• **Task item**
All that is needed is the line containing "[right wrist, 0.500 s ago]" and the lines after it to the end of the material, written out exactly, pictures left aside.

··· Collected data ···

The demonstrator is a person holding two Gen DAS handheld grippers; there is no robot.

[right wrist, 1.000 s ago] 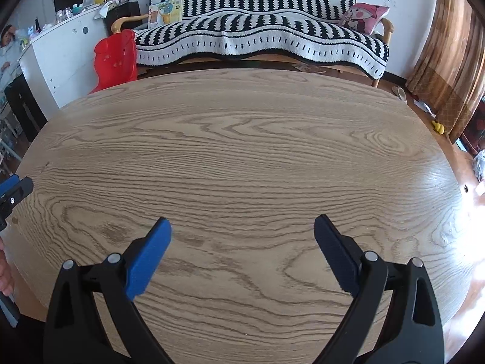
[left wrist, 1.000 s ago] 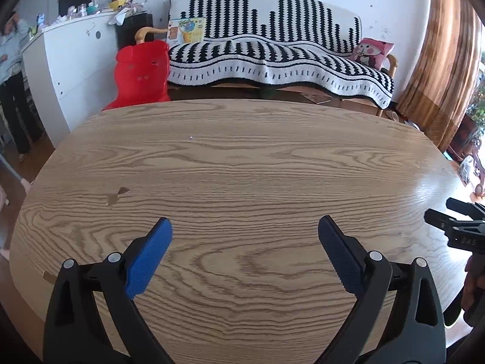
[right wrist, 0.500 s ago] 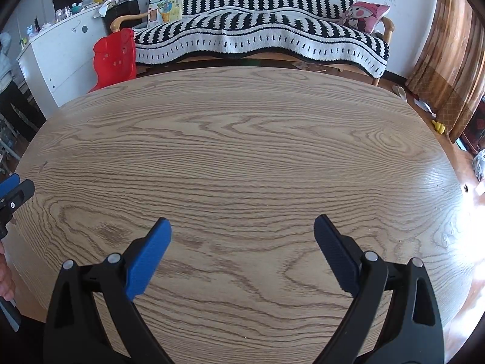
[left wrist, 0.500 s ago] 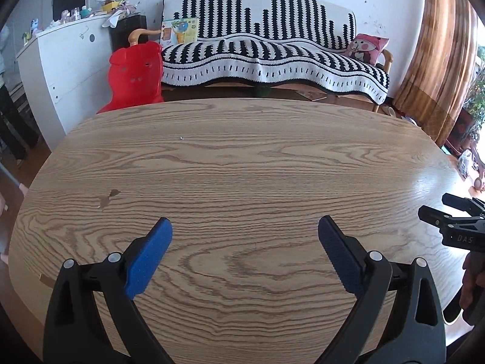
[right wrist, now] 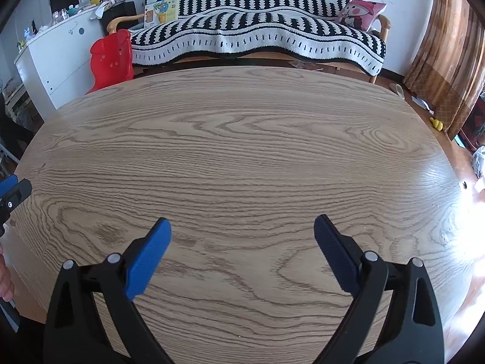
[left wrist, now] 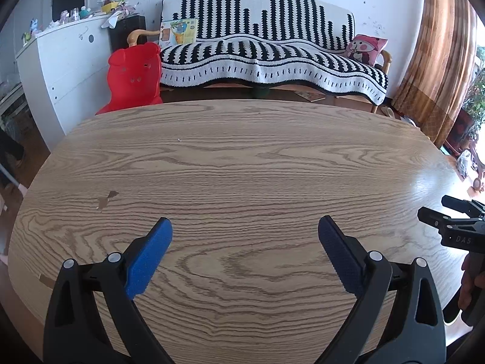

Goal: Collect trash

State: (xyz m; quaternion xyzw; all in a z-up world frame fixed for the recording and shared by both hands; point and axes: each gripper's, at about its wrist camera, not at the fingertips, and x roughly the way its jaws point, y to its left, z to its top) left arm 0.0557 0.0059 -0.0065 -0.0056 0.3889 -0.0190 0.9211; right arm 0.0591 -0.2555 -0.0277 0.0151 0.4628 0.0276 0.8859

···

• **Output of the task**
[right wrist, 0.500 s ago] 
[left wrist, 0.500 s ago] 
[right wrist, now] 
[left wrist, now] 

Goal: Collect trash

State: (xyz m; quaternion xyzw; all in a z-up world frame fixed for the recording and shared by both hands; point and axes: each gripper's, at about its wrist camera, not at the fingertips, and x roughly the way its jaws point, y to its left, z to its top) left arm 0.0557 0.0059 -0.0065 -0.0056 0.3889 -0.0190 0.9211; right arm 0.0591 -0.2555 -0.0277 0.0151 0.4628 0.0276 0.8859

No additional answer is needed.